Physiotherapist Emma Houlihan, who supervises the gym programmes, says there is a growing body of medical opinion suggesting that exercise is beneficial during and after cancer treatment.

Britain’s Macmillan Cancer Support organisation has developed a “Move More” programme, she says. It is based on the idea that being physically active can help prevent and manage some of the side-effects of treatment, such as fatigue, depression, muscle-wasting and risks to heart health.

“The Clinical Oncology Society of Australia recommends maintaining participation in at least 150 minutes of ‘moderate intensity’, or 75 minutes of ‘vigorous intensity’ aerobic exercise, such as walking, jogging, cycling or swimming, each week,” she says.

Physiotherapist Emma Houlihan.
Physiotherapist Emma Houlihan.

It also recommends two to three resistance sessions each week, such as weight-lifting, involving “moderate to vigorous” intensity exercise, targeting the major muscle groups. “Moderate intensity means being able to talk after your exercise, but not being able to sing or whistle,” Houlihan says.

“We have people who have been physically fit, and then we have people who never used a gym before and their body doesn’t feel like theirs after treatment,” she says. “They really feel the benefits of targeted programmes, and we want people to enjoy it”

Participants are assessed through Cancer Care West’s survivorship group courses, and some people have very specific requirements – “having the strength to ride a motorbike, for instance”, Houlihan says.

“Fatigue is the one common denominator for everyone who is having, or has been through, treatment – as in waking up and feeling as exhausted as when one went to bed 10 hours before,” she says. “For some people, fatigue can last some years, and all the research into exercise shows it reduces this, while also helping to deal with psychological stress.”

McCarthy still remembers clearly that feeling of being “almost beyond fatigue” during and after treatment.

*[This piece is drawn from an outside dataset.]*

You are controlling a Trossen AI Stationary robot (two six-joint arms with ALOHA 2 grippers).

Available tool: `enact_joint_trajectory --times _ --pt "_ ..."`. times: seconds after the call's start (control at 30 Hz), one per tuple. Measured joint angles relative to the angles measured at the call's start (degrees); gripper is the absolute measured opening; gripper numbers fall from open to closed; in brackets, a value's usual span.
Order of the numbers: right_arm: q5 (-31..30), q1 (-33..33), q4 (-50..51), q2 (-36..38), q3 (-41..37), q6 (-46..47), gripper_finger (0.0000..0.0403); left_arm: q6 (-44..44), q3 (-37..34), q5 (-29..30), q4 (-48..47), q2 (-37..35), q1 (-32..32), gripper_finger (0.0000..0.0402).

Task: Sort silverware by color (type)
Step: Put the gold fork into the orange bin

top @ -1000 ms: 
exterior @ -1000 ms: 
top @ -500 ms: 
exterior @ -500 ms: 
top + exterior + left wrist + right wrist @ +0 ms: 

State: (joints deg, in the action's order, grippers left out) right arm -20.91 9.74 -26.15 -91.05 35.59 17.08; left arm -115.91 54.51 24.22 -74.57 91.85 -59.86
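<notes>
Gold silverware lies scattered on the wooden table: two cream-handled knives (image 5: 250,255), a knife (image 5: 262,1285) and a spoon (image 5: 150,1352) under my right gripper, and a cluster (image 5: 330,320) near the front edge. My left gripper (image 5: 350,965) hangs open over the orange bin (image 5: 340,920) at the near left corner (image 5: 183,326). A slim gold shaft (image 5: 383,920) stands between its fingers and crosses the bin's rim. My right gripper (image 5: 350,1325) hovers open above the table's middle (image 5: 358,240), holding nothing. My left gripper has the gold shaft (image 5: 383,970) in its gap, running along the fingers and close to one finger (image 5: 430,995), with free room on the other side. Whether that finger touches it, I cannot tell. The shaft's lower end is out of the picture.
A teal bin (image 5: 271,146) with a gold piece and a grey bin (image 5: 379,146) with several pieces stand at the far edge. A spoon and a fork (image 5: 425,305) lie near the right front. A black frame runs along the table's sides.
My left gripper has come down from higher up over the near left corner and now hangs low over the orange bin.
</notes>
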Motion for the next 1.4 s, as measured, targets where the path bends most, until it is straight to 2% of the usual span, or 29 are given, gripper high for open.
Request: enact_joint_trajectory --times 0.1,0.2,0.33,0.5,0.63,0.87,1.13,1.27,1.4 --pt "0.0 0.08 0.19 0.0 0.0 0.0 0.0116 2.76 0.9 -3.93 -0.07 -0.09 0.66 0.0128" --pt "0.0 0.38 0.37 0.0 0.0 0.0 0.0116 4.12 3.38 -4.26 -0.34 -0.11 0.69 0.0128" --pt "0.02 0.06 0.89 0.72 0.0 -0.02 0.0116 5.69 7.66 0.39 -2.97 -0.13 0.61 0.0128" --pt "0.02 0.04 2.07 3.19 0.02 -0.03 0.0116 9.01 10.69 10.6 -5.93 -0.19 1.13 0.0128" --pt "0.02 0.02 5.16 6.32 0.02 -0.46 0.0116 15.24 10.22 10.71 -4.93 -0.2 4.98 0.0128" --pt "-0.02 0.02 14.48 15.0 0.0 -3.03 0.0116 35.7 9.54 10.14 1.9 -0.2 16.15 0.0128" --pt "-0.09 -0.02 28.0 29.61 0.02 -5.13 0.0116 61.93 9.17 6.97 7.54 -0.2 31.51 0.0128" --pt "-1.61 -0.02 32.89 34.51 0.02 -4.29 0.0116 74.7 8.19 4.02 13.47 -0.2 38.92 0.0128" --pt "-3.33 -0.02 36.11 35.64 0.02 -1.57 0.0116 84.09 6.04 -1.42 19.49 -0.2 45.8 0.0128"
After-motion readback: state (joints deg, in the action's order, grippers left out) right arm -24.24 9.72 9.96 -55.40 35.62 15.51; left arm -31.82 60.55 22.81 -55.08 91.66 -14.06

“I had played rugby, I swam, I worked on my father-in-law’s piece of bog, and now I was unable to get out of bed for days,” he says.

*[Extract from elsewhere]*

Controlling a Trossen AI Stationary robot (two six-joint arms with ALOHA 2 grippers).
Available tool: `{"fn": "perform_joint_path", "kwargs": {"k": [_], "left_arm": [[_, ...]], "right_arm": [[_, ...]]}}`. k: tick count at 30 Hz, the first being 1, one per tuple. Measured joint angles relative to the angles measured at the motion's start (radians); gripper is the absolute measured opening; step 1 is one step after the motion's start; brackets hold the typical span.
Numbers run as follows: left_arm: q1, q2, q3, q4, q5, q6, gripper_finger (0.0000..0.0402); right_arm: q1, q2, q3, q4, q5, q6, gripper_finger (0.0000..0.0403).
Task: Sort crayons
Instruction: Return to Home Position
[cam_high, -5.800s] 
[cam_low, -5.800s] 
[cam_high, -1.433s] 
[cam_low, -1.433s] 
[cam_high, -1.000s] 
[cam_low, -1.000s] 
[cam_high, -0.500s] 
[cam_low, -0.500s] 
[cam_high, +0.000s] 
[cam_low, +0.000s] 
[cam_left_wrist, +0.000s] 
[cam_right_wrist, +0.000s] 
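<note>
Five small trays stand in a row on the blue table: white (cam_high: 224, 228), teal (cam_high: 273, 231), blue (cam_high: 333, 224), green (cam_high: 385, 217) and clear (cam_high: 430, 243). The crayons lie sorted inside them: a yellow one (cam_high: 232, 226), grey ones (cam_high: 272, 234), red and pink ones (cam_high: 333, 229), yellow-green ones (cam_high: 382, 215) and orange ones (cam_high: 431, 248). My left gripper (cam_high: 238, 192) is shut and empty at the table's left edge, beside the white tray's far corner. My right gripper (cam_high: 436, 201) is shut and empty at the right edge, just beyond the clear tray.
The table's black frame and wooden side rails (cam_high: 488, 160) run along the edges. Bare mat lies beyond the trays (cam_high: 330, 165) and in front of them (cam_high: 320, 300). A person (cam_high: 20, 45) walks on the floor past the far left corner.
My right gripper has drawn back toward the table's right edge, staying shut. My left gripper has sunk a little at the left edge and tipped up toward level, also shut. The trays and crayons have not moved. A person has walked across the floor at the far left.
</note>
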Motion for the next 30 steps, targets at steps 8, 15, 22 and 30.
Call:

“I have always been an early-morning guy. Hearing my wife doing everything to get our two kids ready for school, or lying there while my father cut the lawn was one of the hardest things to cope with when I was recovering,” he says.

‘A different perspective’

“Within an hour of my first visit to Cancer Care West, it gave me a different perspective on my illness. The gym has been terrific and it is a non-competitive environment, where you set realistic goals. It is a type of social hub without the pressure,” he says. “I also found the gym visits helped improve my concentration. When I was undergoing treatment, the radio was the only thing I could focus on. I had no inclination to read. Once I began regular gym sessions, I found that I started getting that focus back.”

Physiotherapist Emma Houlihan.
Physiotherapist Emma Houlihan.

There’s another significant aspect to tailored exercise as a form of treatment to prevent cancer returning, according to Galway University Hospital oncologist Gregory Leonard. “We know that certain medicines that enhance the immune system are having extraordinary results in some patients with cancer, and exercise is another strategy that can improve the immune system,” he says.

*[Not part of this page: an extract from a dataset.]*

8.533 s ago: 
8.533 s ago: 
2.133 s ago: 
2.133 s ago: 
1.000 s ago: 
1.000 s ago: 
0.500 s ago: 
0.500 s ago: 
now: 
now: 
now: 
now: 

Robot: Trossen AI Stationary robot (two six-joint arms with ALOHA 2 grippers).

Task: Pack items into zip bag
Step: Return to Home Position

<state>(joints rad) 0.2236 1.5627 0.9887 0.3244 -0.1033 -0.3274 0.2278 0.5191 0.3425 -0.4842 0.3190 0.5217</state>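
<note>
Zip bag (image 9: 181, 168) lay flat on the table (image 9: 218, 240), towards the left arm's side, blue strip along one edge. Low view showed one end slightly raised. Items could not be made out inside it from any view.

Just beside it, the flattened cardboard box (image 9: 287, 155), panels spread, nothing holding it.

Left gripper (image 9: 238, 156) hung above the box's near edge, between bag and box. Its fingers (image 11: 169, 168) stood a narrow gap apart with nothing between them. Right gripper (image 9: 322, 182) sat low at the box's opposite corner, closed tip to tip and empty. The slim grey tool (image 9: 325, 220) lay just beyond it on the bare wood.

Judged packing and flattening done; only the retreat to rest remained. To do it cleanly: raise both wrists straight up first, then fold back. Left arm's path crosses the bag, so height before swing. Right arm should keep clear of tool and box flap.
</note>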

“Many people may have felt that if they had or have cancer that they couldn’t participate or do exercise, but hopefully this will become something similar to cardiac rehab where it’s almost taken for granted that it should be done and that there are great benefits to it,” he says.

“Galway people love getting out and about and walking the ‘Prom’, and that should also apply to cancer patients and survivors,” he adds.

“So hopefully if people participate in some of these programmes in the gym it will give them the skills and a recipe that they can use in the future. We are very hopeful that survivorship programmes like this, newer therapies like immunotherapy, and future preventative measures such as an aspirin prevention trial that is coming to Galway very soon will all have a huge beneficial impact for our patients.”